What worsens it: That’s still under investigation, though ongoing disease activity and subsequent joint damage are the main culprits, notes Huffman. Early signs of ankle involvement include difficulty with ramps and stairs and as the disease progresses, even walking and standing can become painful, notes the AAOS.
What helps: Special orthotics, such as inserts for your shoes, and braces that support the ankle can help lessen pain and make walking easier. When joints ache, stick to low-impact exercises such as swimming and biking. Huffman points out that "the research supporting this focuses on longer term RA that has led to ankle damage (secondary osteoarthritis) where weight-bearing exercise may increase the joint damage.” She suggests her patients do whatever activity they can tolerate — that any is better than none and that “the chance they are doing something to worsen the arthritis is very small.”
4. When RA Causes Pain in Your Wrists
Where: Both wrists, often early in the disease. The pain often affects the joint between the radius and ulna, the bones of the forearm.
What worsens it: “If the wrists are inflamed, more intense activities may be less comfortable, but some activity — especially movement without resistance — is better than none,” says Huffman. And again, the chance that activity increases the RA inflammatory process is small, per Huffman, who encourages general range of motion exercises, as well as contacting a rheumatologist to minimize duration of the flare.

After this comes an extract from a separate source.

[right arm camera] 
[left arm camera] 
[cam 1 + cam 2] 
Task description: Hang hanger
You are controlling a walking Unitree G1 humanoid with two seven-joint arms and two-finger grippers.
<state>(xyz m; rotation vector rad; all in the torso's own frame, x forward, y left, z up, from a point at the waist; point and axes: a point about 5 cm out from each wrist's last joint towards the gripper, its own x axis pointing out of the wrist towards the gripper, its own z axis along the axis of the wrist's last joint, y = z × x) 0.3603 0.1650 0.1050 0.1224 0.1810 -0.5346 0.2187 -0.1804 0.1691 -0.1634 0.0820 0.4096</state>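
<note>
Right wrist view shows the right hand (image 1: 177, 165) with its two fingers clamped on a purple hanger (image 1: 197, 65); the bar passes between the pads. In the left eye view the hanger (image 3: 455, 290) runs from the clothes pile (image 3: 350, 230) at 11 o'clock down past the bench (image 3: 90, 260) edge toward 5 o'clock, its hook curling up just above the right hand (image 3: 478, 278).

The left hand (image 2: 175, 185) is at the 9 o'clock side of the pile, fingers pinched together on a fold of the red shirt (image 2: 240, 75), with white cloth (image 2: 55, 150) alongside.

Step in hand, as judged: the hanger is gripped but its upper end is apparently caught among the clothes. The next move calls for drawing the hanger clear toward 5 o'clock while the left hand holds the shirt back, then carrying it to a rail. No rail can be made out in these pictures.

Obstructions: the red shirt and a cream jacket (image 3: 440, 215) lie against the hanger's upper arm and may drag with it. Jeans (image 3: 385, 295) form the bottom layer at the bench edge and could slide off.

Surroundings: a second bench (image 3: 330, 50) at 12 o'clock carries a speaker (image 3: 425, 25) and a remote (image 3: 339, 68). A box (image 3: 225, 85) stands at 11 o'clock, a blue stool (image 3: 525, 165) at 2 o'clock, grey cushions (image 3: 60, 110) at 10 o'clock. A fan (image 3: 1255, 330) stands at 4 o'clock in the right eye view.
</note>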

What helps: Medications that help ease inflammation, pain, and stiffness, including oral medications and cortisone injections, can help. Assistive devices such as reachers, grabbers, and jar openers — special tools that make it easier to grip objects — can help lessen strain. Using braces on the wrist and trying gentle exercises recommended by your doctor or a therapist may also help.
5. Finger Joints and Rheumatoid Arthritis
Where: The knuckles in the middle and at the base of the fingers.

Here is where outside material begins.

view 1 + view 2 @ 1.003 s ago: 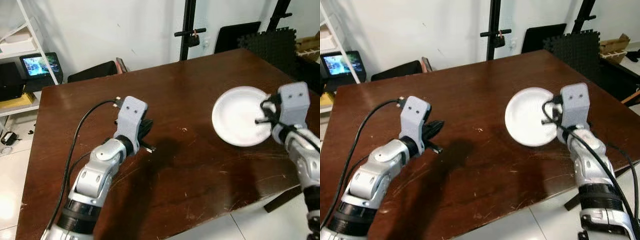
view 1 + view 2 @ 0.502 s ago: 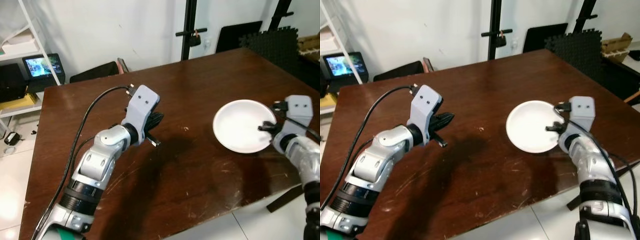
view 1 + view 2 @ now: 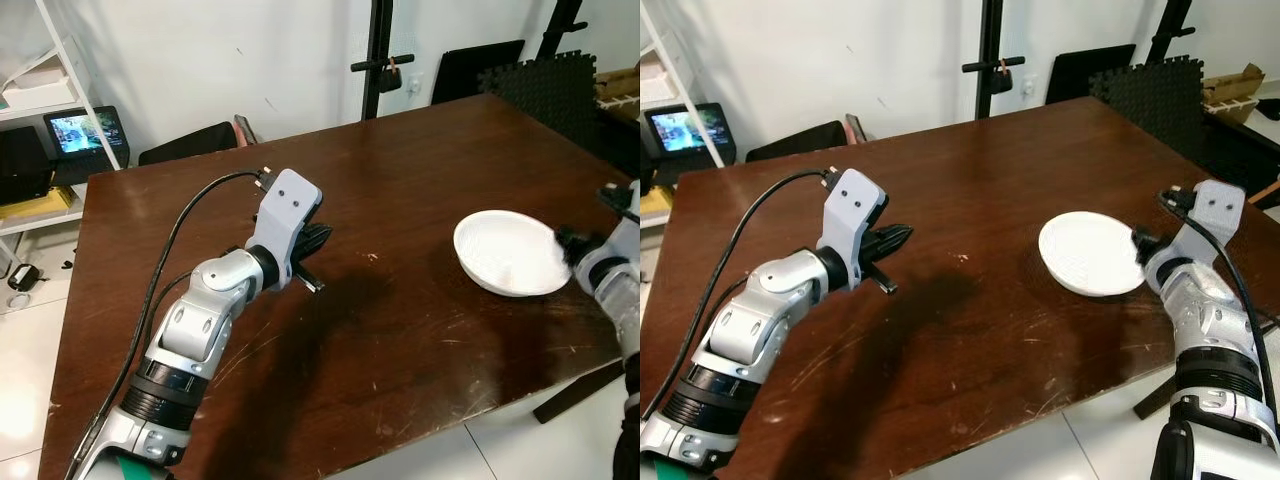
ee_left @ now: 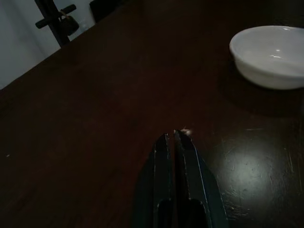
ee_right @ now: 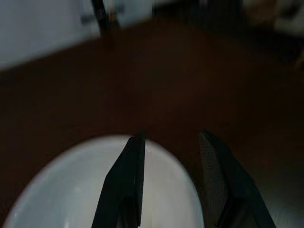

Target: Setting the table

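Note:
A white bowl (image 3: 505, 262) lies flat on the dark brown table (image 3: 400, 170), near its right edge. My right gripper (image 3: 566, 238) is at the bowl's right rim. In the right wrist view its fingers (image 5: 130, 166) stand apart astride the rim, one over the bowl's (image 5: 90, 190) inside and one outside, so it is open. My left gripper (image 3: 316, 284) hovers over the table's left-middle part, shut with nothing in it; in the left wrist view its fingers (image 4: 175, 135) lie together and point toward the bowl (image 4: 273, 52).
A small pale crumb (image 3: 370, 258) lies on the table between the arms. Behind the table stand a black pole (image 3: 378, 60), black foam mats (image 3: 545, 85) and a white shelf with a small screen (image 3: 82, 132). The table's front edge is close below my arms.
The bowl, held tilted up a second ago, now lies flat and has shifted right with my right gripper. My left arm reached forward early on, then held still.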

What worsens it: Gripping objects or using the fingers repetitively during a flare can worsen symptoms, though Huffman notes that some activity of these joints is better than none.
What helps: “During a severe flare,” says Ormseth, “use of involved joints may need to be limited to protect the joints and reduce pain until the disease is under control again.” Look for assistive devices to help you with tasks like putting on shoes, zipping and buttoning clothes, and grabbing and gripping objects. Consider trying helpful strategies like adding accessories to doorknobs so they can be turned more easily, using Velcro fasteners on clothing, switching to lightweight pots and pans, and adding foam padding to pens and pencils. Cold packs can relieve painful, swollen hands, while heat can reduce stiffness, according to the Cleveland Clinic; apply them for no more than 20 minutes at a time. Finger splints can also help relieve pain in your fingers.